Additionally, another questionnaire for checking the dominant foot for each subject was also used. Dominant foot was determined by using Chapman et al.’s Foot Dominant test questions, which are translated into Japanese language. The questions are available in Japanese at https://blog.goo.ne.jp/lefty-yasuo/e/37149f8d3105e9b43aa58c5925024915. The questions in Japanese and English translation are as follows.

  1. サッカーボールを蹴る

    Which foot do you use to kick a soccer ball?

  2. 缶を踏みつける

    Which foot do you use for trampling the can?

  3. ゴルフボールを迷路に沿って転がす

    Which leg do you use to roll a golf ball along the maze?

  4. 砂に足で文字を書く

    Which foot you use to write letters on the sand?

  5. 砂地をならす

    Which foot do you use to smooth the sand?

  6. 小石を足で並べる

    Which foot do you use to arrange the pebbles?

  7. 足先に棒を立てる

    Which foot do you use to put a stick on your toes?

  8. ゴルフボールを円に沿って転がす

    Which foot do you use to roll the golf ball along the circle?

  9. 片足跳びをできるだけ速くする

    Which foot do you use to make one-legged jumps as fast as possible?

  10. できるだけ高く足を蹴上げる

    Which foot do you use to kick your feet as high as you can?

  11. 足先でこつこつリズムをとる

    Which foot do you use to take a rhythm with your feet?
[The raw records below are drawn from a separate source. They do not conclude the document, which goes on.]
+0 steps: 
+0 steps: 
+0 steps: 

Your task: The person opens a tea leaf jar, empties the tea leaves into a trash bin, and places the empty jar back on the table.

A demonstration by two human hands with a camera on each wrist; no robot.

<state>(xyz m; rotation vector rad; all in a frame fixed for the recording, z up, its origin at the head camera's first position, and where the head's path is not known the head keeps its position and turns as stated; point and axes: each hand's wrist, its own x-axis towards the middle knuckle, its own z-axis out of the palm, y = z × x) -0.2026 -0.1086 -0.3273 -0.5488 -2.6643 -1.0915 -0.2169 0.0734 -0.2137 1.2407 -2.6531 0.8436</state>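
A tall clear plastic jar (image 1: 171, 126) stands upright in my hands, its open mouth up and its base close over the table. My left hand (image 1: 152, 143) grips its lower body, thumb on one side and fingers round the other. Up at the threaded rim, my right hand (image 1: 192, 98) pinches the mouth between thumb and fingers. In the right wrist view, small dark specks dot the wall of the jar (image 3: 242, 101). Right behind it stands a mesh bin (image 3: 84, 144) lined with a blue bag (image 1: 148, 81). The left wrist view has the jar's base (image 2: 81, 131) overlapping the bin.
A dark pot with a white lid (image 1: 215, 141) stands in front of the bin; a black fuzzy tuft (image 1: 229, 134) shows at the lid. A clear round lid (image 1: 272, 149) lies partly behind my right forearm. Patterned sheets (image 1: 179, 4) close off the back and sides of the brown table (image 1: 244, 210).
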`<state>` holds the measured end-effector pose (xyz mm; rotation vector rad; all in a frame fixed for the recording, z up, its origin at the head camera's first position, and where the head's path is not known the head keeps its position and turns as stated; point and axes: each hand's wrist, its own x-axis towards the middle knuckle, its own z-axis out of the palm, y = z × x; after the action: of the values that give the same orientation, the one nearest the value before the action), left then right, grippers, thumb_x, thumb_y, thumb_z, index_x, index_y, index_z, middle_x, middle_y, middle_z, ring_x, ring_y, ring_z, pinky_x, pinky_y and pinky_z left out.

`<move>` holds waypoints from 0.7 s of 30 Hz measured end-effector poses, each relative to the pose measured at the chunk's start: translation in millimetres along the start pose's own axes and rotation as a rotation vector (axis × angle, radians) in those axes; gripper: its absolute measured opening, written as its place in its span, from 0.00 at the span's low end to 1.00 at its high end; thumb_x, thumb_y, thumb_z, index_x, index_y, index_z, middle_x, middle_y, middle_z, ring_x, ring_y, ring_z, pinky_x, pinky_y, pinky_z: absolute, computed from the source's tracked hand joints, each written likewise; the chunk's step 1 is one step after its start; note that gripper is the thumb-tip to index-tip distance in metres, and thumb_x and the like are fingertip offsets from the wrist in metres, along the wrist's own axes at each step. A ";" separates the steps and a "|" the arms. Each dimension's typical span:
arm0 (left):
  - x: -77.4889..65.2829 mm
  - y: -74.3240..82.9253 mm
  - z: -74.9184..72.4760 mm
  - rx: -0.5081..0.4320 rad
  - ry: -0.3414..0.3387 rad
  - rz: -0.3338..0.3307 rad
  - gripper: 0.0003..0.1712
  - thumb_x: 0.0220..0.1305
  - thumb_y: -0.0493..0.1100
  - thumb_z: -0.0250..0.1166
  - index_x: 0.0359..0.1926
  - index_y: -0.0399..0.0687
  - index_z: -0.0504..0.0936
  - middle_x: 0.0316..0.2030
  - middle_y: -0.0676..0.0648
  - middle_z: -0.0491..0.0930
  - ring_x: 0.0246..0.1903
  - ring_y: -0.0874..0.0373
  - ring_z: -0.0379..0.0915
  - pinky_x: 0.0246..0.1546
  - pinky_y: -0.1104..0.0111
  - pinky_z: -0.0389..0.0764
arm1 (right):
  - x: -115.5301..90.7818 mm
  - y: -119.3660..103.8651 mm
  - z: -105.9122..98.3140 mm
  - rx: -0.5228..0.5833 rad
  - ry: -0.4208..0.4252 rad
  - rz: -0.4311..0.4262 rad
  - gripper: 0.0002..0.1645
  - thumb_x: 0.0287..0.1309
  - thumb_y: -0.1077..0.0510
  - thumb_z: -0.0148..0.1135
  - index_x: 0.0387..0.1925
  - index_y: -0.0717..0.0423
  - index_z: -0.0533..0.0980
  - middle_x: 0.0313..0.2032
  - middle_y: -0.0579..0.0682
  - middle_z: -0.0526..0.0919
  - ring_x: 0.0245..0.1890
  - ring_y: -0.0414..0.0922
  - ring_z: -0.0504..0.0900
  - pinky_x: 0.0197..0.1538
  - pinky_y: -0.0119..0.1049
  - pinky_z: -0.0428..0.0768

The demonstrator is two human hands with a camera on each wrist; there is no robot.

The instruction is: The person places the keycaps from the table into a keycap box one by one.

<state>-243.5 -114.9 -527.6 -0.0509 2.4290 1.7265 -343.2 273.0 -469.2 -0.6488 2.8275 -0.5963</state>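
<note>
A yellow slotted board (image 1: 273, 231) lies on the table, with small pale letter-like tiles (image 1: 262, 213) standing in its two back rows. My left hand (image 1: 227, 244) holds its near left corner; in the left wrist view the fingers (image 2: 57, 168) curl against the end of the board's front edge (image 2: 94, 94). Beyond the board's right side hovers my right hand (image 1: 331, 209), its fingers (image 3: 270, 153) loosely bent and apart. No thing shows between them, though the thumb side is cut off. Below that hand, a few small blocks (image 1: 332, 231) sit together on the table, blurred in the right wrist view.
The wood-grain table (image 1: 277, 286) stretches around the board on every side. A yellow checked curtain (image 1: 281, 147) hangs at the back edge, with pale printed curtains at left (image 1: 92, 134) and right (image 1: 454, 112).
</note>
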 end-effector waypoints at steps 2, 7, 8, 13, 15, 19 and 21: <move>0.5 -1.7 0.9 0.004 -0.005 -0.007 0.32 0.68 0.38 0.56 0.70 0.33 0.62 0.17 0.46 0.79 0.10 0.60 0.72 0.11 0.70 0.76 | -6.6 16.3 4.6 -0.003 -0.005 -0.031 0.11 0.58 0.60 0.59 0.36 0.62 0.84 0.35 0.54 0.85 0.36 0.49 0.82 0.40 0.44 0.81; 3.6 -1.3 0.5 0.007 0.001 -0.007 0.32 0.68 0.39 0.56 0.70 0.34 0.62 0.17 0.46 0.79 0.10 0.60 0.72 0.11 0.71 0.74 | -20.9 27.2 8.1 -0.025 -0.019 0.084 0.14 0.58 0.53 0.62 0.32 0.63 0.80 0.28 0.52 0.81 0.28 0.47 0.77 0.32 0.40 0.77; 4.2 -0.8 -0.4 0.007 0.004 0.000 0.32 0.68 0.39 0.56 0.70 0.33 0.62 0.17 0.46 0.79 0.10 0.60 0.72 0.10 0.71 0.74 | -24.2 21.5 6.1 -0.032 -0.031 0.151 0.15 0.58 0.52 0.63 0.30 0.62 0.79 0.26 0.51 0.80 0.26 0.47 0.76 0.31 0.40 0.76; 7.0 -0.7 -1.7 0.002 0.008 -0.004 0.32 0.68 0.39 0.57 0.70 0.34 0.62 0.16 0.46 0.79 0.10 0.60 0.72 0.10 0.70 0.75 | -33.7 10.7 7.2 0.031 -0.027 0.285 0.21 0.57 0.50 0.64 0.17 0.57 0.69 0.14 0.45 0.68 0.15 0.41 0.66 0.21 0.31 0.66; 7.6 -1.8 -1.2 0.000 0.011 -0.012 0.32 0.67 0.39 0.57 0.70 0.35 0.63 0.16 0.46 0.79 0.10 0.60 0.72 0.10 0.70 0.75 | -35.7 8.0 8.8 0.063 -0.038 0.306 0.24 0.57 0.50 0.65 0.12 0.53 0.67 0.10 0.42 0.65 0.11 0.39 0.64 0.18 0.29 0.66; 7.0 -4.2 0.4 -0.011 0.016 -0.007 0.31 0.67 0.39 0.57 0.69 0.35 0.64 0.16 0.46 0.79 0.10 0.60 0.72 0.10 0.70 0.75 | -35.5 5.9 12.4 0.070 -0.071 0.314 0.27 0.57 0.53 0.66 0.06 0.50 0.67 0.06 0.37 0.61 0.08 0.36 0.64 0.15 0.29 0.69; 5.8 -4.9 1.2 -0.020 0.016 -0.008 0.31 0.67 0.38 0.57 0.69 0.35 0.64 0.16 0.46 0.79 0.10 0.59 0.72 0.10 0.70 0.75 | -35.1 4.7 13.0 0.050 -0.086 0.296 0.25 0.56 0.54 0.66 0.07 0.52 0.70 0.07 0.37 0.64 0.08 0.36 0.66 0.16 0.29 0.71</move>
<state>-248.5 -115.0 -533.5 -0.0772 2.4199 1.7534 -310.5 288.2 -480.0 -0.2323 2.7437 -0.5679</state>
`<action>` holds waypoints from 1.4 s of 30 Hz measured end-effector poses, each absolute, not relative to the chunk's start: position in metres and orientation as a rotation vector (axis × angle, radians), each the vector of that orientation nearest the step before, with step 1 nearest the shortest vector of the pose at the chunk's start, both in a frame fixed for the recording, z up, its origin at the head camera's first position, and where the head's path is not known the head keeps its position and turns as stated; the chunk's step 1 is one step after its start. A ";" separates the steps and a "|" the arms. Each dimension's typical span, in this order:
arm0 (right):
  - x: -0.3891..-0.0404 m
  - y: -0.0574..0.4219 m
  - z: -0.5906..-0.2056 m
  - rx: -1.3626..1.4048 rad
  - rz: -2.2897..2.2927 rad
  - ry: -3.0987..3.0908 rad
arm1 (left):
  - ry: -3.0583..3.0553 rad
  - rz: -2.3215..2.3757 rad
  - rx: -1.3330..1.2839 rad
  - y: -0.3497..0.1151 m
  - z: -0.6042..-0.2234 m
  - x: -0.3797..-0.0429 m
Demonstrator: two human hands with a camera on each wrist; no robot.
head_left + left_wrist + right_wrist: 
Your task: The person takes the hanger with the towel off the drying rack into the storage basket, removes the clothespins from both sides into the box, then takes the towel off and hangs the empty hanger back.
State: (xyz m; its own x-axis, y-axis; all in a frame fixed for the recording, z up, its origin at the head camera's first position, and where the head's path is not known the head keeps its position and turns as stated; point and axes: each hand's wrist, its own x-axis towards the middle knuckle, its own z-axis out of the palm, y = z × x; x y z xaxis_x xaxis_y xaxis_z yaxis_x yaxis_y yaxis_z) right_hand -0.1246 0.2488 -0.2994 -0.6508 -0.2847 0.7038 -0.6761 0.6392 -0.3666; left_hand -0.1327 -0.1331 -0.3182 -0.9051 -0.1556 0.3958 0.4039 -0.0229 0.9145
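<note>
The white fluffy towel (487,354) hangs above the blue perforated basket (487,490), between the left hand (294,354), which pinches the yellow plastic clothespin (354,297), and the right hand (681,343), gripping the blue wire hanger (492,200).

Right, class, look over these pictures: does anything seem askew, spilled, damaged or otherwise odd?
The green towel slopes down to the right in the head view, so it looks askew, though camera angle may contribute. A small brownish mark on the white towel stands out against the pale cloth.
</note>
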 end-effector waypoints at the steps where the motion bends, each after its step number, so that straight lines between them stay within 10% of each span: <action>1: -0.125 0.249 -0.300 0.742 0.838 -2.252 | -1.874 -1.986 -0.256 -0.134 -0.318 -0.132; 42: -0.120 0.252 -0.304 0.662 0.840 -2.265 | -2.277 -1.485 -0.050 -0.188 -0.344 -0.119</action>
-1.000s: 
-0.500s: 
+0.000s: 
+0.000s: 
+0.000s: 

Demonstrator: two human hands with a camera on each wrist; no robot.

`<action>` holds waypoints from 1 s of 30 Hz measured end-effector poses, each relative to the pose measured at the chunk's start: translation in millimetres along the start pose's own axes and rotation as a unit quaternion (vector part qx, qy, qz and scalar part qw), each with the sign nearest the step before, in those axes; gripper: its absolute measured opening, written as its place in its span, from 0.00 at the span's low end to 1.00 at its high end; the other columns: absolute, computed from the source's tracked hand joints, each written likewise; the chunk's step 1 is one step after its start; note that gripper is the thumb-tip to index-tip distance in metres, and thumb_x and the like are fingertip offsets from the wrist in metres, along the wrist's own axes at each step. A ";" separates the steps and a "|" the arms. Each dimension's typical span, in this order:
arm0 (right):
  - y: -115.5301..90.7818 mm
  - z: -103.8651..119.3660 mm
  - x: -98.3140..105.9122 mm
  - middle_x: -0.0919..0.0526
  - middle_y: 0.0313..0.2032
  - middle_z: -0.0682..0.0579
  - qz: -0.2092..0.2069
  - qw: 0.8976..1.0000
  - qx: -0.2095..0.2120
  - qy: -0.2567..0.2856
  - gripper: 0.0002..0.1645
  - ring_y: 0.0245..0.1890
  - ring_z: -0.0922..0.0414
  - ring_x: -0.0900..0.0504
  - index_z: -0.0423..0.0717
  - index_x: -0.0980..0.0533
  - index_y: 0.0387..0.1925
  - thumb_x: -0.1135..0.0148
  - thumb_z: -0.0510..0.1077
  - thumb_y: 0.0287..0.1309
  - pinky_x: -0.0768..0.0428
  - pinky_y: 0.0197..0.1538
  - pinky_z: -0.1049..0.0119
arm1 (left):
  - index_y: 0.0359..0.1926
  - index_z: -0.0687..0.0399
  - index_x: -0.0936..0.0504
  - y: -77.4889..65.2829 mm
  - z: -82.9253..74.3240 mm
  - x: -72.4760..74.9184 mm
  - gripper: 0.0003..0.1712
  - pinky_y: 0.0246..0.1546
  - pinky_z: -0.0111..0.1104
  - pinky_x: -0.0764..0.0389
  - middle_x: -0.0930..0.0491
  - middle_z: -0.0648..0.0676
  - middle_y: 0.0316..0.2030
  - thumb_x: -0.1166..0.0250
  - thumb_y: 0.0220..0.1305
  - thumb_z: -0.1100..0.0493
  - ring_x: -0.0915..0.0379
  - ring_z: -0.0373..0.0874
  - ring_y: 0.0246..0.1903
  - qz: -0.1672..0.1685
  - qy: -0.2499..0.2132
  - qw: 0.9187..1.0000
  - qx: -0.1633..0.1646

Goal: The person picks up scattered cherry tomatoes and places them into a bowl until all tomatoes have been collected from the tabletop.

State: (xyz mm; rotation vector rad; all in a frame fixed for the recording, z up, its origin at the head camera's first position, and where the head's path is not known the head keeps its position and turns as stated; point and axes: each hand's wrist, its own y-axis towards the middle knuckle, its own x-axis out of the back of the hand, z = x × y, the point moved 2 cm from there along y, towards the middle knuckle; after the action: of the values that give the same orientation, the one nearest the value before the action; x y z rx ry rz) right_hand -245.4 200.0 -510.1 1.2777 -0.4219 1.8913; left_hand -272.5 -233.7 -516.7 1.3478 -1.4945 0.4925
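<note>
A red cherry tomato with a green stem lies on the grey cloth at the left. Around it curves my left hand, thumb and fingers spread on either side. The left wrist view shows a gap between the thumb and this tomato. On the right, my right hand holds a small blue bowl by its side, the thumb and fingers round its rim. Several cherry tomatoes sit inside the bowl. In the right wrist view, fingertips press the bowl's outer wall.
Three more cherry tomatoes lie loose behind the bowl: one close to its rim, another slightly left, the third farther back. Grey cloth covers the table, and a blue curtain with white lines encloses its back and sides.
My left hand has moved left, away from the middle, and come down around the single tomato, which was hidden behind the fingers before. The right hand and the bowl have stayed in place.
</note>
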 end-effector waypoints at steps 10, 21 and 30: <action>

The dominant foot was judged by checking the total score. If the subject’s answer is left foot, the score is 3 points, right foot is 1 point, and both feet score is 2 points. In total, if the total score is 28 points or more, that subject was judged as left-footed. If the total score is less than 28 points, that subject was classified as right-footed.

Another questionnaire is for checking the dominant brain side. There are many dominant brain test questions available. In this study, we selected the arm and hand folding questions for testing the dominant brain side. There are two questions in this questionnaire. Subjects selected a picture that is matched with them for each question. The questions and pictures are from https://www.lettuceclub.net/news/article/194896/. Both questions are shown in Japanese and English as follows.

  1. 自然に腕を組んでください。どのようになりましたか?

    Please fold your arm naturally. Which picture match with you?

  2. 自然に手を組んでください。どのようになりましたか?

    Please fold your hand naturally. Which picture match with you?

Subjects were asked to select the picture of arm folding and hand folding that match with them. Hand folding test was used for testing the input brain, and arm folding test was used for testing the output brain. For hand folding, if the thumb of the right hand is below, the input brain is right side. If the thumb of the left and is below, the input brain is left side. For arm folding, if the right arm is below, the output brain is right side. If the left arm is below, the output brain is left side. The pictures for the subjects to select in the questionnaire are shown in Figure 7.

Figure 7.

Arm and hand folding test questions (Source: https://www.lettuceclub.net/news/article/194896/).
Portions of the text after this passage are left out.